Doe v. United States
Filing
26
MEMORANDUM OPINION AND ORDER: The remaining arguments of the parties are either moot or without merit. For the reasons outlined above, the plaintiff's motion to proceed anonymously is denied. However, any references to the plaintiff's m edical information or the identity of the plaintiff's clients may be kept under seal, and any Court submissions referring to this information should be redacted. Any additional requests to seal or redact certain submissions will be addressed by the Court as they arise. The Clerk is directed to close all pending motions, and as further set forth in this order. Motions terminated: denying 3 MOTION TO REQUEST ANONYMOUS DESIGNATION IN PLACE OF PLAINTIFF'S NAME, filed by John Doe. (Signed by Judge John G. Koeltl on 5/31/2017) (ap)
UNITED STATES DISTRICT COURT
SOUTHERN DISTRICT OF NEW YORK
────────────────────────────────────
JOHN DOE,
16-cv-7256 (JGK)
Plaintiff,
MEMORANDUM OPINION AND
ORDER
- against UNITED STATES OF AMERICA,
Defendant.
────────────────────────────────────
JOHN G. KOELTL, District Judge:
The plaintiff, proceeding pro se under the pseudonym “John
Doe,” brings this action pursuant to 28 U.S.C. 1346(a) against
the defendant, the United States of America, alleging that the
Government improperly denied the plaintiff a tax refund for tax
years 2006 and 2008.
The plaintiff alleges that he filed his
tax returns for 2006, 2007, and 2008 in February 2013, and that
at the time of filing, he provided documentation of a financial
disability pursuant to 26 U.S.C § 6511(h) that should have
suspended the period of limitation for filing a claim for a
refund of an overpayment of taxes.
The plaintiff alleges that a
medical condition caused him to be financially disabled, which
is defined in 26 U.S.C § 6511(h)(2)(A) as an inability to
“manage . . . financial affairs by reason of a medically
determinable physical or mental impairment . . . .”
The
plaintiff alleges that the Internal Revenue Service (“IRS”)
approved his refund claim for 2007 based on his alleged
financial disability, but erroneously denied his refund claims
for 2006 and 2008.
The plaintiff moves to retain this action under an
anonymous designation.
I.
Under Rule 10(a) of the Federal Rules of Civil Procedure,
“[t]he title of [a] complaint must name all the parties.”
R. Civ.
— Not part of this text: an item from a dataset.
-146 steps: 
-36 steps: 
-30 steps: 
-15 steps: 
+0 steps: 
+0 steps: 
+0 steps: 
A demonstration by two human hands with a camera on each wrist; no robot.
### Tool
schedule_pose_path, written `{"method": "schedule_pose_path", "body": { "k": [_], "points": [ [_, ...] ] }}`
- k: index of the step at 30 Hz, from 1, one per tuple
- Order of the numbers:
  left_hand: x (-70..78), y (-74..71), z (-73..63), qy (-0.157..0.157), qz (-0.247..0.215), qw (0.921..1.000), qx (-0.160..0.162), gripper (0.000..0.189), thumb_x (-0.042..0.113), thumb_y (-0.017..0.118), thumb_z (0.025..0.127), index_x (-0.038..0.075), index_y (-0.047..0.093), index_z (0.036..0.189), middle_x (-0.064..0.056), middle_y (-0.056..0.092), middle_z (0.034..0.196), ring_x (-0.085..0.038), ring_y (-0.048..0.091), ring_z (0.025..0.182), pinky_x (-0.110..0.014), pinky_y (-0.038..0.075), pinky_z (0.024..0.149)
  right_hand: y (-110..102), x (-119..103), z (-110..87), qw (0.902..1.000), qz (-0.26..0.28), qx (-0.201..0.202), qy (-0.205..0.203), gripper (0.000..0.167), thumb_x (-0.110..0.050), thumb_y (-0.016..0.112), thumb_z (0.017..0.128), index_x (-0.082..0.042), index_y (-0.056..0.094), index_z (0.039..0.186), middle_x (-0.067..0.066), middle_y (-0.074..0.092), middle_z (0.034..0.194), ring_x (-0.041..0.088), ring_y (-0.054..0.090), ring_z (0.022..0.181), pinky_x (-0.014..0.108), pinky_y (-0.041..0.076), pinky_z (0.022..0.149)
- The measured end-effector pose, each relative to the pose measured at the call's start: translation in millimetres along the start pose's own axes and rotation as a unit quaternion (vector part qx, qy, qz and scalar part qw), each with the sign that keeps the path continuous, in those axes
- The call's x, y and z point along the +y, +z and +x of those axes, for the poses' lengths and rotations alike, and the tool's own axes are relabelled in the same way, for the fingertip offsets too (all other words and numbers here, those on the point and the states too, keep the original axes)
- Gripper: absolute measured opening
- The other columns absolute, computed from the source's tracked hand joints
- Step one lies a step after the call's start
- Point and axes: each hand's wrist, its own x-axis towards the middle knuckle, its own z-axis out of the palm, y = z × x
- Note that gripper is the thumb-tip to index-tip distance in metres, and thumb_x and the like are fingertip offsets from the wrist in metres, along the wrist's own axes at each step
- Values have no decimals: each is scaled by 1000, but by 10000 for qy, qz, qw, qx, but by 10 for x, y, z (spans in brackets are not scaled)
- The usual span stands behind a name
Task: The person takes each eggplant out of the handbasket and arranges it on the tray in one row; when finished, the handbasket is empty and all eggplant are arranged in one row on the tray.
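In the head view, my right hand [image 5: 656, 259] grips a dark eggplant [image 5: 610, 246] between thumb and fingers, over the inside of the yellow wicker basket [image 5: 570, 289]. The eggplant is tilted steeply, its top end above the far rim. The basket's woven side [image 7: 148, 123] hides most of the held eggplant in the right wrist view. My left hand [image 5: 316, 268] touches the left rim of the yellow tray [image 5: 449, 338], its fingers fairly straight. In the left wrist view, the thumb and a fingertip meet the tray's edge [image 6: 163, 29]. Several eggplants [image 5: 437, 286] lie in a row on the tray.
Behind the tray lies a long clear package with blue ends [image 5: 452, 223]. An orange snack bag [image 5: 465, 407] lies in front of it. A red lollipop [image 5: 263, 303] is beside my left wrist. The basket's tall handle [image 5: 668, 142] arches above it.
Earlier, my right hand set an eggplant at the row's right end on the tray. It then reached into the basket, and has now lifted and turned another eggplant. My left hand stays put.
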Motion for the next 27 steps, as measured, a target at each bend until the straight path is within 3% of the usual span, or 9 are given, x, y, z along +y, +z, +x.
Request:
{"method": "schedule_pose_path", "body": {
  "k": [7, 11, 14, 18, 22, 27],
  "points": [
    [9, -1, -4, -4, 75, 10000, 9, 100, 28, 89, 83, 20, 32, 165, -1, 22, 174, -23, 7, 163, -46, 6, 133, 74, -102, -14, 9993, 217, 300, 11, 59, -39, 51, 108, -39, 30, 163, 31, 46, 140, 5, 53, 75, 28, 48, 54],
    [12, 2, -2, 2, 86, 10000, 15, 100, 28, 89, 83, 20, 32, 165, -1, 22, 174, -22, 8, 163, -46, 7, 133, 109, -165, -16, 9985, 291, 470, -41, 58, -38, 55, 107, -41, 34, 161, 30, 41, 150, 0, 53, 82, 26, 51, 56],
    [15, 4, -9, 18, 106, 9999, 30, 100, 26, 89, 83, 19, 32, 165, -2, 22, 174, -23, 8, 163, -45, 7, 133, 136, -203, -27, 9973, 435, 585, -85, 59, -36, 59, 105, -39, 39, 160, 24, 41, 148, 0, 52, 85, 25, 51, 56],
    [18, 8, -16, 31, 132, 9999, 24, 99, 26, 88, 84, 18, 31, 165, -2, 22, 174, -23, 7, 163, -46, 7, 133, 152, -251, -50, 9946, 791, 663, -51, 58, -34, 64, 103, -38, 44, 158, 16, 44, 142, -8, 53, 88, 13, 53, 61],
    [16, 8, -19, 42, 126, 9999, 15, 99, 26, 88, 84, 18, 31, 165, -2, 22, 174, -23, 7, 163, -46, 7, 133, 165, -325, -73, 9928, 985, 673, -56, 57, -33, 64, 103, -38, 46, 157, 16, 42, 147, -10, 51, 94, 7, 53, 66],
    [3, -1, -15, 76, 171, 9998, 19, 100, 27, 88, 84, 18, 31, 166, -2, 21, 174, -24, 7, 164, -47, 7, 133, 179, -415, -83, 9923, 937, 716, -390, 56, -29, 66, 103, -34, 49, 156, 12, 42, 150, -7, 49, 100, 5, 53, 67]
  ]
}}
P. 10(a).
Fed.
“This requirement, though seemingly
pedestrian, serves the vital purpose of facilitating public
scrutiny of judicial proceedings and therefore cannot be set
aside lightly.”
Sealed Plaintiff v. Sealed Defendant, 537 F.3d
185, 188–89 (2d Cir. 2008).
“[T]he interests of both the public
and the opposing party should be considered when determining
whether to grant an application to proceed under a pseudonym.”
Id. at 189.
This is a “factor-driven balancing inquiry [that]
requires a district court to exercise its discretion in the
course of weighing competing interests.”
Id. at 190.
The Second Circuit Court of Appeals has “note[d] with
approval” a list of non-exhaustive factors that courts should
consider when proceeding with such an inquiry.
Id. at 190-91.
Such factors include (1) whether the litigation involves matters
that are highly sensitive and of a personal nature; (2) whether
identification poses a risk of retaliatory physical or mental
2
harm to the party seeking to proceed anonymously or even more
critically, to innocent non-parties; (3) whether identification
presents other harms and the likely severity of those harms; (4)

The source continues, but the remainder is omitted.